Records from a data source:
+++

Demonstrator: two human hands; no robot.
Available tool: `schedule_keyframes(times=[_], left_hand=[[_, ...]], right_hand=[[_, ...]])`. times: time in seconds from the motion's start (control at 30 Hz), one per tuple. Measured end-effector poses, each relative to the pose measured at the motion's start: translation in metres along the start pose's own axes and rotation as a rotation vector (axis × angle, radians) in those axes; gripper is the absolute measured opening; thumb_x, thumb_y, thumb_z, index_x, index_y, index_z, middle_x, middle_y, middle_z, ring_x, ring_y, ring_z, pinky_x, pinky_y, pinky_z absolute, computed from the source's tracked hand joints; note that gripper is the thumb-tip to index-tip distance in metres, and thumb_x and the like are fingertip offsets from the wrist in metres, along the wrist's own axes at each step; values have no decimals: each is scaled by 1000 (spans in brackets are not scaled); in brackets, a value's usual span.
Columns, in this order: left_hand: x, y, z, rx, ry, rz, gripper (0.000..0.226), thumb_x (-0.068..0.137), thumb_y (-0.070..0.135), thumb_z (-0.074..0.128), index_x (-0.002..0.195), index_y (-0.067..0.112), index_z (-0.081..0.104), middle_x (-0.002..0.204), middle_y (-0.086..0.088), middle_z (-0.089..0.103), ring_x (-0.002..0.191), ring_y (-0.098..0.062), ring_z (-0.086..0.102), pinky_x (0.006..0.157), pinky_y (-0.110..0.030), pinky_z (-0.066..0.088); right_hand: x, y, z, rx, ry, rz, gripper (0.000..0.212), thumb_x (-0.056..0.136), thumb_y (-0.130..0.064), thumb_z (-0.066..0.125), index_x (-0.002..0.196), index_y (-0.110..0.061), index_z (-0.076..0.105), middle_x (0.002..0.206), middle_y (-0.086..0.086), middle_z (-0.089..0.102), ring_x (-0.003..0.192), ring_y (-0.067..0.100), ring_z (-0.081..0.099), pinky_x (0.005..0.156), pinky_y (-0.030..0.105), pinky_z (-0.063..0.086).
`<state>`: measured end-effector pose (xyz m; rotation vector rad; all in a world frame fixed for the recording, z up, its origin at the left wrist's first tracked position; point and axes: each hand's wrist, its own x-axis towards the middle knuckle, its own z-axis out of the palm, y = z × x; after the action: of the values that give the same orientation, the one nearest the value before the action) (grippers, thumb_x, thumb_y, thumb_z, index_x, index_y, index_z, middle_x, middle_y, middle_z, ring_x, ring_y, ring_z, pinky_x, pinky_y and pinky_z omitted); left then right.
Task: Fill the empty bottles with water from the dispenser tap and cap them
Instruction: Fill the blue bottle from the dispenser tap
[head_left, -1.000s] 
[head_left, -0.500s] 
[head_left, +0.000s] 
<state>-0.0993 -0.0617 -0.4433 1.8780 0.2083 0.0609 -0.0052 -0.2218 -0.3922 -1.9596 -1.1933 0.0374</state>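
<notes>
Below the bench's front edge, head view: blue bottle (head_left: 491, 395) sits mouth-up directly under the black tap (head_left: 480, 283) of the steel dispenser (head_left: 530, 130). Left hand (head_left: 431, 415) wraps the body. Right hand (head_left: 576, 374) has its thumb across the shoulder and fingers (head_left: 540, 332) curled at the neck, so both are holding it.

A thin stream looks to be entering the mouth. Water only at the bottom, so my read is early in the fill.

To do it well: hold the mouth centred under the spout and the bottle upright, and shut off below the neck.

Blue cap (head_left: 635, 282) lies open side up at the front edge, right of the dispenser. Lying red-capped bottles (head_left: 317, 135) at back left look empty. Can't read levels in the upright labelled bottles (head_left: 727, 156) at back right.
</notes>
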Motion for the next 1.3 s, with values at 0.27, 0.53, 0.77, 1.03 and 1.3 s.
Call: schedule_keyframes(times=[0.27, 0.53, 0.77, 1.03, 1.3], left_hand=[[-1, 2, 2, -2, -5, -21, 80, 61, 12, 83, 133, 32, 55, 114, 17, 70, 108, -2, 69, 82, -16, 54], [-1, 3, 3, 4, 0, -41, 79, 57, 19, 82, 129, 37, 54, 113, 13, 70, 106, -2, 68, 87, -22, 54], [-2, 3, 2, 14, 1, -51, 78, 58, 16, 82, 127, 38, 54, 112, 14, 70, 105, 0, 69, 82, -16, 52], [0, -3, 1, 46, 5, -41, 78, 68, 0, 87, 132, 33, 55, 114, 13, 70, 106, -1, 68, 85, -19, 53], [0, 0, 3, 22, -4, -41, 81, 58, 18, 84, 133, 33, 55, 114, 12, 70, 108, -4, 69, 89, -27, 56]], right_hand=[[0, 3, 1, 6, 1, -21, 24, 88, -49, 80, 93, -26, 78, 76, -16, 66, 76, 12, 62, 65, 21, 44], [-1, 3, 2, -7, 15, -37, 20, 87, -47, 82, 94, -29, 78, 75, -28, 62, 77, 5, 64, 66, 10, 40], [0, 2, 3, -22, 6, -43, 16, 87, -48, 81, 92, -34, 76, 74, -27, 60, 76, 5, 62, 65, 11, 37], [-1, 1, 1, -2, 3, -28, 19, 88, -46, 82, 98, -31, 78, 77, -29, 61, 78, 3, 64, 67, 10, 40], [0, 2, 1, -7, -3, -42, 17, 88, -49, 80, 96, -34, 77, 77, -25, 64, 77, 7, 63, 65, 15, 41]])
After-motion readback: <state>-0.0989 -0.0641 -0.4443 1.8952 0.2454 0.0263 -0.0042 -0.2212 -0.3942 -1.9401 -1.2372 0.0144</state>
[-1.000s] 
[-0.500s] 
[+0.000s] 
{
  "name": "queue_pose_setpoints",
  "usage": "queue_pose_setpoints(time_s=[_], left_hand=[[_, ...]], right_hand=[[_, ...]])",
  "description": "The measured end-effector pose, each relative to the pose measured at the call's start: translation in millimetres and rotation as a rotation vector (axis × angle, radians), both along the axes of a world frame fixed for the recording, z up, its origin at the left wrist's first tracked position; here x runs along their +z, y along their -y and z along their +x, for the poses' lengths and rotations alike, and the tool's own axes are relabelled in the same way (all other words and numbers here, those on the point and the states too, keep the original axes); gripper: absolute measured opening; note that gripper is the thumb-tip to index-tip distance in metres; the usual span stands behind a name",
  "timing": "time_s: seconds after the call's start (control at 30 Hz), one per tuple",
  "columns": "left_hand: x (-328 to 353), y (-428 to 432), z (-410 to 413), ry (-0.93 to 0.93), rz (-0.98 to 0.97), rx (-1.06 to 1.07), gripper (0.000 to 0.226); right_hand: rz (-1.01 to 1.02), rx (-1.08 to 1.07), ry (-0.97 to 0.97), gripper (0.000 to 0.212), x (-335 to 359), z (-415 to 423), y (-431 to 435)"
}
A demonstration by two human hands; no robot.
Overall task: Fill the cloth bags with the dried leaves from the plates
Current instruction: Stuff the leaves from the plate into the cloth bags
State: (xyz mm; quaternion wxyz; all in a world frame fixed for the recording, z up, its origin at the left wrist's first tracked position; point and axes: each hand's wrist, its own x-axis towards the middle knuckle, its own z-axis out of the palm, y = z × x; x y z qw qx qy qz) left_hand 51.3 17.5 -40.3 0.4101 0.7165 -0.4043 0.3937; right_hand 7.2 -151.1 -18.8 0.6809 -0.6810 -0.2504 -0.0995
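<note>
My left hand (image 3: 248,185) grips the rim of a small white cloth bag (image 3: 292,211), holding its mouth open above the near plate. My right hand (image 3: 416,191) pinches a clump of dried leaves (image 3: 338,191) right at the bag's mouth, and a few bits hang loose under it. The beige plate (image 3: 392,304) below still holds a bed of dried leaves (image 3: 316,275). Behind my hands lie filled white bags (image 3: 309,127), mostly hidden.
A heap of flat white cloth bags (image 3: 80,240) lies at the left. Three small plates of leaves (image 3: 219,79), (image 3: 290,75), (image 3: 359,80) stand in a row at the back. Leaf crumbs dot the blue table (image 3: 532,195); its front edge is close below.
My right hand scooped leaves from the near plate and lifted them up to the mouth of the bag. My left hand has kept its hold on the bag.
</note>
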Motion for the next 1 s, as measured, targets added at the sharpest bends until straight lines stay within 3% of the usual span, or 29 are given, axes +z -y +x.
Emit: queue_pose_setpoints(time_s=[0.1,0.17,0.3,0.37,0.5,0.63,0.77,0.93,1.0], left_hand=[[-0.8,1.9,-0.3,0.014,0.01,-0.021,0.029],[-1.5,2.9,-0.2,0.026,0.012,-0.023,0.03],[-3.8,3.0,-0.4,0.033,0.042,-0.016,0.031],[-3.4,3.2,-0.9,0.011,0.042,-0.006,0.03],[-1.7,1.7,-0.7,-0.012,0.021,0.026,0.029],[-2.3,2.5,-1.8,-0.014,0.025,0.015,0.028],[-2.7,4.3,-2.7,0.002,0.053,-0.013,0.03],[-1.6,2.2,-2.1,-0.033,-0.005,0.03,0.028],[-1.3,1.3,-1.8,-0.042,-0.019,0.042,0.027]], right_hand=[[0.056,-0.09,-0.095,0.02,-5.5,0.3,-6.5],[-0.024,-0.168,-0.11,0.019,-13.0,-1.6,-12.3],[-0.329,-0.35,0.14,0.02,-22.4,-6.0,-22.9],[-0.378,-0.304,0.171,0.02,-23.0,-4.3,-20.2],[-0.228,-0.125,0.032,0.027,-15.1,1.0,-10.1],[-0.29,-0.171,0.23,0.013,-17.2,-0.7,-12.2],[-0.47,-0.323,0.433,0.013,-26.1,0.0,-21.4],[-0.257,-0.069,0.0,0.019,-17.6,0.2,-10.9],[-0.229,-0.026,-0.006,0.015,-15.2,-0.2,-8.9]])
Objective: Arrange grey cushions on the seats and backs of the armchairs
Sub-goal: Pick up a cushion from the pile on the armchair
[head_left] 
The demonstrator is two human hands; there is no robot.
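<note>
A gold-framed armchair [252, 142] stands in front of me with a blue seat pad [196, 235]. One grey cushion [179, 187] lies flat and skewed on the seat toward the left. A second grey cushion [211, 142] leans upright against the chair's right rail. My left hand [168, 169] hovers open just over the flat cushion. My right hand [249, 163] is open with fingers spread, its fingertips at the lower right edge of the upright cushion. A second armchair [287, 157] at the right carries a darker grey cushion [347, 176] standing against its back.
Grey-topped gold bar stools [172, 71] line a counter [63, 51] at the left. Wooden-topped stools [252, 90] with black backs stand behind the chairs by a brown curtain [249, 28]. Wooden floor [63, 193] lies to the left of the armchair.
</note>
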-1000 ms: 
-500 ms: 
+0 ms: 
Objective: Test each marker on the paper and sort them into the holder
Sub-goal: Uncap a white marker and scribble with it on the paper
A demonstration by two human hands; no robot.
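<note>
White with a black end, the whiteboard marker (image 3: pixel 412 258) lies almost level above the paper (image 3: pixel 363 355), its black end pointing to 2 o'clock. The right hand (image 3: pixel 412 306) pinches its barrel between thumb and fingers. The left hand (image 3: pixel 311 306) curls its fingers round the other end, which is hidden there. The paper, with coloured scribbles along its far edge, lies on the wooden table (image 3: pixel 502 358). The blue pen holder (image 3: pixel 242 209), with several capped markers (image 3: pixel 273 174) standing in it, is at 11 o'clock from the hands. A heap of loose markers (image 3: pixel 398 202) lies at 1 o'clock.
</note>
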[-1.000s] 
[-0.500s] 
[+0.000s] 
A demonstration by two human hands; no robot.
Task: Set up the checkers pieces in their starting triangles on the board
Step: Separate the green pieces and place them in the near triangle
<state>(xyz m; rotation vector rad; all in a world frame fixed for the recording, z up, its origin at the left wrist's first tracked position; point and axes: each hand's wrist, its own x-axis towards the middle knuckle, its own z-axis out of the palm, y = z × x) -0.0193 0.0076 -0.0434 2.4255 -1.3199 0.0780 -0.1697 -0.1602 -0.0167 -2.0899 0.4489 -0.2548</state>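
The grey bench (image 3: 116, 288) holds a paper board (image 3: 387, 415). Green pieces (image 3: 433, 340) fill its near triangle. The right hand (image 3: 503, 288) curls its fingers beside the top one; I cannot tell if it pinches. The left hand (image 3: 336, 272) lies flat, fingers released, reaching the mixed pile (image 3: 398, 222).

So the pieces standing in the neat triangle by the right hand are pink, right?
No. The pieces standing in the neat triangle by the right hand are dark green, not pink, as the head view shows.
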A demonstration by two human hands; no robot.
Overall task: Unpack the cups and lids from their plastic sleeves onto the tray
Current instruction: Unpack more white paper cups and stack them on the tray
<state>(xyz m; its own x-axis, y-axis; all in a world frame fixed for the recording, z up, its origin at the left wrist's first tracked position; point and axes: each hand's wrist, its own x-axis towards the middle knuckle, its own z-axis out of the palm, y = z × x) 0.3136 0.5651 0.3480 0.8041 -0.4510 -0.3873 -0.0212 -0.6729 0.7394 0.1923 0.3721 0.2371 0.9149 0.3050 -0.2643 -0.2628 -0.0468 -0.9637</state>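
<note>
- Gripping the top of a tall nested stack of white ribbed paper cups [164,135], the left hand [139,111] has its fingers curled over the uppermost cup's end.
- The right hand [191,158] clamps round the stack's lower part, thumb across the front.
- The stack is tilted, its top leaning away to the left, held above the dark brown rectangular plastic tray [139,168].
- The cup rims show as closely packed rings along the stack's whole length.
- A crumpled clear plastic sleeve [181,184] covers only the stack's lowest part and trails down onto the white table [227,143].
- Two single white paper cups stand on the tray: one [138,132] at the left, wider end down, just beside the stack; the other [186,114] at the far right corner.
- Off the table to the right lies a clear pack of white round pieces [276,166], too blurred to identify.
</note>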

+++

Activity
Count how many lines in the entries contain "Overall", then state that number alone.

Your response
2